Which leads us to wonder which of all those functions might be the most important? Because if we were to have an opportunity to re-envision learning and what functions and supporting structures would exist, as well as what personnel would oversee and guide the activities…we’d probably construct and design a place with much different architecture, features, and functions.
Yet, if security, food, healthcare, and babysitting aren’t provided through the “new school” how would they be provided? If mobile technology allows access to learning tools regardless of physical location, what would the large school buildings strategically placed throughout all communities in the US. continue to have and perform?
2. Another challenge is trying to construct a virtual space for Social Learning Constructs, that is secure, and somehow limits participation to those that won’t turn being allowed in as an invitation to troll and destroy fragile trust. The current social media climate in the world exemplifies all that can go wrong in trying to construct safe and secure Learning worlds online, to say nothing of the challenges of online etiquette.
3. Yet a virtual SLC space can also be a “special space” created “just so” for a specific purpose. Rather than a physical location determining what can happen…the architecture of the place…the organization of its physical space makes certain things easier or harder.
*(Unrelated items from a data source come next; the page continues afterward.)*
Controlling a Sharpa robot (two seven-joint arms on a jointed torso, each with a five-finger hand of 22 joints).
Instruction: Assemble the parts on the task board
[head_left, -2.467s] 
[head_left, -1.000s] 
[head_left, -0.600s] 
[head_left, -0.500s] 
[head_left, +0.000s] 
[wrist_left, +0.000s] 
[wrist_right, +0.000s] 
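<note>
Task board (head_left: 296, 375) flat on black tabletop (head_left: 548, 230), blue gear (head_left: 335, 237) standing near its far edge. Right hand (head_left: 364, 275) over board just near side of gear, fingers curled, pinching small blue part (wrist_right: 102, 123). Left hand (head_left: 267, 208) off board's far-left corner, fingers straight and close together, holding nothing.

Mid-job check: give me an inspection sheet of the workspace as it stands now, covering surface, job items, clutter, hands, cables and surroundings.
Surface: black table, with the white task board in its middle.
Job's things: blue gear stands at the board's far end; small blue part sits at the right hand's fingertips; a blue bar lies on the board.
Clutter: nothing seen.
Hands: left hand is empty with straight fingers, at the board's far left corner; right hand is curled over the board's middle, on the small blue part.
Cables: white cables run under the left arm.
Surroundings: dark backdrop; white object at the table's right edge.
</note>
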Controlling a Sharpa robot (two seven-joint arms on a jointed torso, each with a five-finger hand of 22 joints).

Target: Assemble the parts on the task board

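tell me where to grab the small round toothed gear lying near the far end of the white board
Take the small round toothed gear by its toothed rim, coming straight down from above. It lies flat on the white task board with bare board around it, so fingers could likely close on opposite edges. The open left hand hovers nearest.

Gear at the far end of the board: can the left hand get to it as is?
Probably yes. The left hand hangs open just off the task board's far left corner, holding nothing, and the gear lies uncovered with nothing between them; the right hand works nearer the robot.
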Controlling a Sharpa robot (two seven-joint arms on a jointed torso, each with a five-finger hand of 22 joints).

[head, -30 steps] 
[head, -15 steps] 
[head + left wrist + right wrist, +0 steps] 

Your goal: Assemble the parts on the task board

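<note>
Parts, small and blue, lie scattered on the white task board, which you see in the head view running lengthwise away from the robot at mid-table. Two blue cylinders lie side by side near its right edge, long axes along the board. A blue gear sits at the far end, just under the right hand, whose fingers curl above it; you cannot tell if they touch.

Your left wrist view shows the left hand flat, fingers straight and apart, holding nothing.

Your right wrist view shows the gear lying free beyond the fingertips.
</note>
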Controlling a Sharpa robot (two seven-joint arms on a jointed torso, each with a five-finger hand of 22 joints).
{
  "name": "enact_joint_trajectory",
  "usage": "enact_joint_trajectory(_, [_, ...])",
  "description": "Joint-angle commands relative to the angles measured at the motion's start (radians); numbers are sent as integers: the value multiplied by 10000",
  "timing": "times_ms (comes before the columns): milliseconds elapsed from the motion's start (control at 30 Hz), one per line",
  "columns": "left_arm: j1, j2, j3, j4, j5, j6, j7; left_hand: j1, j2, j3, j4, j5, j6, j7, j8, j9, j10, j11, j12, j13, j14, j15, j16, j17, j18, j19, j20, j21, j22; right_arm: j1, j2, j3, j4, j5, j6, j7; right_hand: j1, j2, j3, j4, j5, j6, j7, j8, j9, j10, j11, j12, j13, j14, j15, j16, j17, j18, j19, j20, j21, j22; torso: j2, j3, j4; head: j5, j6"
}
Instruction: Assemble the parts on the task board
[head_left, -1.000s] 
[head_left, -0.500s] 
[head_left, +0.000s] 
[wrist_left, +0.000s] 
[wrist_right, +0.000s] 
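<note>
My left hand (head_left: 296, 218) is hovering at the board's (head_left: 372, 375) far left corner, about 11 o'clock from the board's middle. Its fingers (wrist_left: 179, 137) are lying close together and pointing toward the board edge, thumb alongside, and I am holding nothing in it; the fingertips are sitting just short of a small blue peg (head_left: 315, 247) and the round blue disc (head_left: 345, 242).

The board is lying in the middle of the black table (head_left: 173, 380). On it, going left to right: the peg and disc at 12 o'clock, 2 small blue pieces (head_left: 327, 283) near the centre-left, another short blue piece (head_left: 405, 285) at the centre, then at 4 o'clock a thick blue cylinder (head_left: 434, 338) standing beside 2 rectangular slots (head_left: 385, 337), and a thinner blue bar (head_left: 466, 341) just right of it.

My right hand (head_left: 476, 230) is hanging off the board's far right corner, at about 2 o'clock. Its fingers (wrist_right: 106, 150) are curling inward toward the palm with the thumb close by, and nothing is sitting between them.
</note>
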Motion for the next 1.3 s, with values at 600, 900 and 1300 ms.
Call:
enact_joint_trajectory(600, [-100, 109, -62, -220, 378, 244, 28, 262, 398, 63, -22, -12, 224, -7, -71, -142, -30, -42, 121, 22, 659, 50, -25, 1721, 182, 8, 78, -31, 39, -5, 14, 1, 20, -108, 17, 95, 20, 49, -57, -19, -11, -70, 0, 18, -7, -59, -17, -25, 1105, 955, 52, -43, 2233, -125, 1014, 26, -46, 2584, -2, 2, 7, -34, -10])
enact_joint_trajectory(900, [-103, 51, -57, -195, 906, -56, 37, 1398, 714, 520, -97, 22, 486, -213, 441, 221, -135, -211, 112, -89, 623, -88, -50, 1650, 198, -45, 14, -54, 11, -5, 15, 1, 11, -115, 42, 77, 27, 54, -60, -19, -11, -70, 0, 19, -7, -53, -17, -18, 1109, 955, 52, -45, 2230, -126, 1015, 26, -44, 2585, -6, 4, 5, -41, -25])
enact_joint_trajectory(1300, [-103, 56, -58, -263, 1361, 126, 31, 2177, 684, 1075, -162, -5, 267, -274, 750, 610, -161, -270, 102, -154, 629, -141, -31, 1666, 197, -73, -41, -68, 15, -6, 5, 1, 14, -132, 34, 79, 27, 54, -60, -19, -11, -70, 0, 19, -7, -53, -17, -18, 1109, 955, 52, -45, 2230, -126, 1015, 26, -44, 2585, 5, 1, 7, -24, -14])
The “old”style school building is designed to control crowds, and bring order and regimentation to unruly children and teens. A virtual SLC can take any physical space, and turn that into a new place. That opens up incredible potentials for learning and change.
One of the spiritual methods of religions world-wide, is to change the context of “ordinary space”, or “ordinary place”…turning the ordinary into the “sacred”. In the US we are familiar with at least some of the religious ways of doing that…churches in every town, for example. But there are some other religious traditions that put all of our environment into play as a “transcendent space” and lack the “sacred buildings approach”.
Not to speak for Native Americans but in general their idea of “sacred space” is congruent with the natural environment. In some types of Buddhism this is also true, and with Zen Buddhism one sees an attempt to abstract certain qualities of a natural environment into a symbolic “place” where sacredness is somehow present. Such as with those gravel gardens sculpted with rakes to look like bodies of water with some rock islands arising from the gravel. Maybe Bonsai plants too. The Tea Ceremony also take the everyday and by changing the context with some ritualized sequences and motions, turn it into a different context full of meanings hard to explain, but evident to the participants.
Or to put it another way, consciousness has different “levels” if you will, and there’s different ways of invoking the “higher more spiritual” sense of the sacred by putting ordinary reality into a new context. This is analogous to what a really good teacher does in the classroom. It’s hard to say exactly why they are a really good teacher…but you know it when you see it. It’s the same appearances, the same classroom, the same textbook, but the really good teachers bring an ability to frame all of that as part of a “higher” or “more sacred” level of experience, which “turns on” aspects and parts of the learner always present but rarely activated.
What if a really well done SLC could create a “sacred space” or an “elevated context” for learning, much as the best teachers do, and as the best spiritual guides do?